(Provided entries begins)
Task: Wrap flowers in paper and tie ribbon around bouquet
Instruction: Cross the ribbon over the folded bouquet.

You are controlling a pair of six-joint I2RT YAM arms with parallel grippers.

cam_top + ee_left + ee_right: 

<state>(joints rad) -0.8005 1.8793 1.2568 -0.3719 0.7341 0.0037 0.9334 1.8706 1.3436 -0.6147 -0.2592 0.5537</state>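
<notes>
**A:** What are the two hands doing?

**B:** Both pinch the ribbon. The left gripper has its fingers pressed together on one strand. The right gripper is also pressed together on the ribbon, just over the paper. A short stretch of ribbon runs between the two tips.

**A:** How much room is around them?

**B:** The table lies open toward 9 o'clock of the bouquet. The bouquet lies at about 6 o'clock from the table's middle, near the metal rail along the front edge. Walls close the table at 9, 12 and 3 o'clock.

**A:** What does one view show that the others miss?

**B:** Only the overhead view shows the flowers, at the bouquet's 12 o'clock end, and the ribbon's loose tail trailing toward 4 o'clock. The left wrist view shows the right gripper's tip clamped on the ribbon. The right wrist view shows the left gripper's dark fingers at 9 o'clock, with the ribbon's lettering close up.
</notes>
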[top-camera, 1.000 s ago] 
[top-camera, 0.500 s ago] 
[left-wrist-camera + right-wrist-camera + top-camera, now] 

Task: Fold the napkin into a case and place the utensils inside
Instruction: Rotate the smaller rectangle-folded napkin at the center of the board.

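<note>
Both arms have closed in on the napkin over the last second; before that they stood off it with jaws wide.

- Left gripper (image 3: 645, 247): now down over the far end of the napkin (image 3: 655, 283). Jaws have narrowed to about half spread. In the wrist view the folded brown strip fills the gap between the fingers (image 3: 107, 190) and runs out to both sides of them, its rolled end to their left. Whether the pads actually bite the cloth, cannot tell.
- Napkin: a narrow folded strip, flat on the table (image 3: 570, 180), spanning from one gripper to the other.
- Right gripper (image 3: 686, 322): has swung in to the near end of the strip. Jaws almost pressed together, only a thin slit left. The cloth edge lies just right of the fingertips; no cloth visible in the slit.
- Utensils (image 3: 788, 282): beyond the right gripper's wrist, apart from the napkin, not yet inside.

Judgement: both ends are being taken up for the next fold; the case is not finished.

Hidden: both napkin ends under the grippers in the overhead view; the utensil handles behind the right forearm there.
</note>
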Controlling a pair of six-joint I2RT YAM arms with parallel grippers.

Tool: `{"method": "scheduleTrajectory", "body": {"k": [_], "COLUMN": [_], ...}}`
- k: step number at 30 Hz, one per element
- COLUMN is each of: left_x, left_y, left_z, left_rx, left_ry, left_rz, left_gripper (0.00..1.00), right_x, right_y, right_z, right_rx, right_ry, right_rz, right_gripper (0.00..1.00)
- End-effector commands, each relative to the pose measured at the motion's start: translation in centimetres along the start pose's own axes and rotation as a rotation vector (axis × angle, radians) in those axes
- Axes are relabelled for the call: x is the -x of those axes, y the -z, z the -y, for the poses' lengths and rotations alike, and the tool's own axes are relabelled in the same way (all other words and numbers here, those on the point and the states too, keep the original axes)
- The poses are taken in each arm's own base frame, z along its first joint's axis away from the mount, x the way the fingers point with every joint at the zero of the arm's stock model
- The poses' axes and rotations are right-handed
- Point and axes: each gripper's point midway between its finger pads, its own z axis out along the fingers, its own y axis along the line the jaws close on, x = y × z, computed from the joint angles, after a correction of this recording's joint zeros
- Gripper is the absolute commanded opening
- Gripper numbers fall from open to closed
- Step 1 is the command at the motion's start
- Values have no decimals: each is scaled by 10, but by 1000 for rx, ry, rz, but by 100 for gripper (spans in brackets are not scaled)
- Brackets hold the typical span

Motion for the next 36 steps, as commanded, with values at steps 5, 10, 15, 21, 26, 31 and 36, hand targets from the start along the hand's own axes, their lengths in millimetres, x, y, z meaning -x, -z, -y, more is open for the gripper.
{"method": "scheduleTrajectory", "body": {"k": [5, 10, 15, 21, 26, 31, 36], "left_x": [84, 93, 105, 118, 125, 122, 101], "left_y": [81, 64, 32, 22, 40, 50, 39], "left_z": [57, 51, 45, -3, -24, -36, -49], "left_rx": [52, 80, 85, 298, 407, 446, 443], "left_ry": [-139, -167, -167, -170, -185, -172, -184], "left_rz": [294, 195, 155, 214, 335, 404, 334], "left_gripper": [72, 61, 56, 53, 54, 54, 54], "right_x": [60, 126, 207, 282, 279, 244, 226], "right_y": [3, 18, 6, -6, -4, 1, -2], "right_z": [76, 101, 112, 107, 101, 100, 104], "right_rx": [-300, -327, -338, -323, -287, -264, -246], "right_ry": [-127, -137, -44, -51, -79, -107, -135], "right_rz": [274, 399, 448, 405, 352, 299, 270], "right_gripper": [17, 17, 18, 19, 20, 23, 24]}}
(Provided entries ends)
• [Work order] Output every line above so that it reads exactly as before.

• [Written response]
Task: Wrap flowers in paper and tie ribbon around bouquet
Instruction: Cross the ribbon over the folded bouquet.

You are controlling a pair of six-joint I2RT YAM arms with parallel grippers.

cam_top + ee_left + ee_right: 

<state>(joints rad) -0.8005 1.8793 1.2568 -0.3719 0.7341 0.0037 0.9334 1.8706 1.3436 -0.6147 -0.2592 0.5537</state>
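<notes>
**A:** What are the two hands doing?

**B:** Both pinch the ribbon. The left gripper has its fingers pressed together on one strand. The right gripper is also pressed together on the ribbon, just over the paper. A short stretch of ribbon runs between the two tips.

**A:** How much room is around them?

**B:** The table lies open toward 9 o'clock of the bouquet. The bouquet lies at about 6 o'clock from the table's middle, near the metal rail along the front edge. Walls close the table at 9, 12 and 3 o'clock.

**A:** What does one view show that the others miss?

**B:** Only the overhead view shows the flowers, at the bouquet's 12 o'clock end, and the ribbon's loose tail trailing toward 4 o'clock. The left wrist view shows the right gripper's tip clamped on the ribbon. The right wrist view shows the left gripper's dark fingers at 9 o'clock, with the ribbon's lettering close up.
</notes>
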[top-camera, 1.000 s ago] 
[top-camera, 0.500 s ago] 
[left-wrist-camera + right-wrist-camera + top-camera, now] 

Task: Fold the napkin into a case and place the utensils inside
Instruction: Rotate the smaller rectangle-folded napkin at the center of the board.

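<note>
Both arms have closed in on the napkin over the last second; before that they stood off it with jaws wide.

- Left gripper (image 3: 645, 247): now down over the far end of the napkin (image 3: 655, 283). Jaws have narrowed to about half spread. In the wrist view the folded brown strip fills the gap between the fingers (image 3: 107, 190) and runs out to both sides of them, its rolled end to their left. Whether the pads actually bite the cloth, cannot tell.
- Napkin: a narrow folded strip, flat on the table (image 3: 570, 180), spanning from one gripper to the other.
- Right gripper (image 3: 686, 322): has swung in to the near end of the strip. Jaws almost pressed together, only a thin slit left. The cloth edge lies just right of the fingertips; no cloth visible in the slit.
- Utensils (image 3: 788, 282): beyond the right gripper's wrist, apart from the napkin, not yet inside.

Judgement: both ends are being taken up for the next fold; the case is not finished.

Hidden: both napkin ends under the grippers in the overhead view; the utensil handles behind the right forearm there.
</note>
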Controlling a pair of six-joint I2RT YAM arms with parallel grippers.

Tool: `{"method": "scheduleTrajectory", "body": {"k": [_], "COLUMN": [_], ...}}`
- k: step number at 30 Hz, one per element
- COLUMN is each of: left_x, left_y, left_z, left_rx, left_ry, left_rz, left_gripper (0.00..1.00), right_x, right_y, right_z, right_rx, right_ry, right_rz, right_gripper (0.00..1.00)
- End-effector commands, each relative to the pose measured at the motion's start: translation in centimetres along the start pose's own axes and rotation as a rotation vector (axis × angle, radians) in those axes
- Axes are relabelled for the call: x is the -x of those axes, y the -z, z the -y, for the poses' lengths and rotations alike, and the tool's own axes are relabelled in the same way (all other words and numbers here, those on the point and the states too, keep the original axes)
- The poses are taken in each arm's own base frame, z along its first joint's axis away from the mount, x the way the fingers point with every joint at the zero of the arm's stock model
- The poses' axes and rotations are right-handed
- Point and axes: each gripper's point midway between its finger pads, its own z axis out along the fingers, its own y axis along the line the jaws close on, x = y × z, computed from the joint angles, after a correction of this recording's joint zeros
- Gripper is the absolute commanded opening
- Gripper numbers fall from open to closed
- Step 1 is the command at the motion's start
- Values have no decimals: each is scaled by 10, but by 1000 for rx, ry, rz, but by 100 for gripper (spans in brackets are not scaled)
- Brackets hold the typical span

Motion for the next 36 steps, as commanded, with values at steps 5, 10, 15, 21, 26, 31 and 36, hand targets from the start along the hand's own axes, their lengths in millimetres, x, y, z meaning -x, -z, -y, more is open for the gripper.
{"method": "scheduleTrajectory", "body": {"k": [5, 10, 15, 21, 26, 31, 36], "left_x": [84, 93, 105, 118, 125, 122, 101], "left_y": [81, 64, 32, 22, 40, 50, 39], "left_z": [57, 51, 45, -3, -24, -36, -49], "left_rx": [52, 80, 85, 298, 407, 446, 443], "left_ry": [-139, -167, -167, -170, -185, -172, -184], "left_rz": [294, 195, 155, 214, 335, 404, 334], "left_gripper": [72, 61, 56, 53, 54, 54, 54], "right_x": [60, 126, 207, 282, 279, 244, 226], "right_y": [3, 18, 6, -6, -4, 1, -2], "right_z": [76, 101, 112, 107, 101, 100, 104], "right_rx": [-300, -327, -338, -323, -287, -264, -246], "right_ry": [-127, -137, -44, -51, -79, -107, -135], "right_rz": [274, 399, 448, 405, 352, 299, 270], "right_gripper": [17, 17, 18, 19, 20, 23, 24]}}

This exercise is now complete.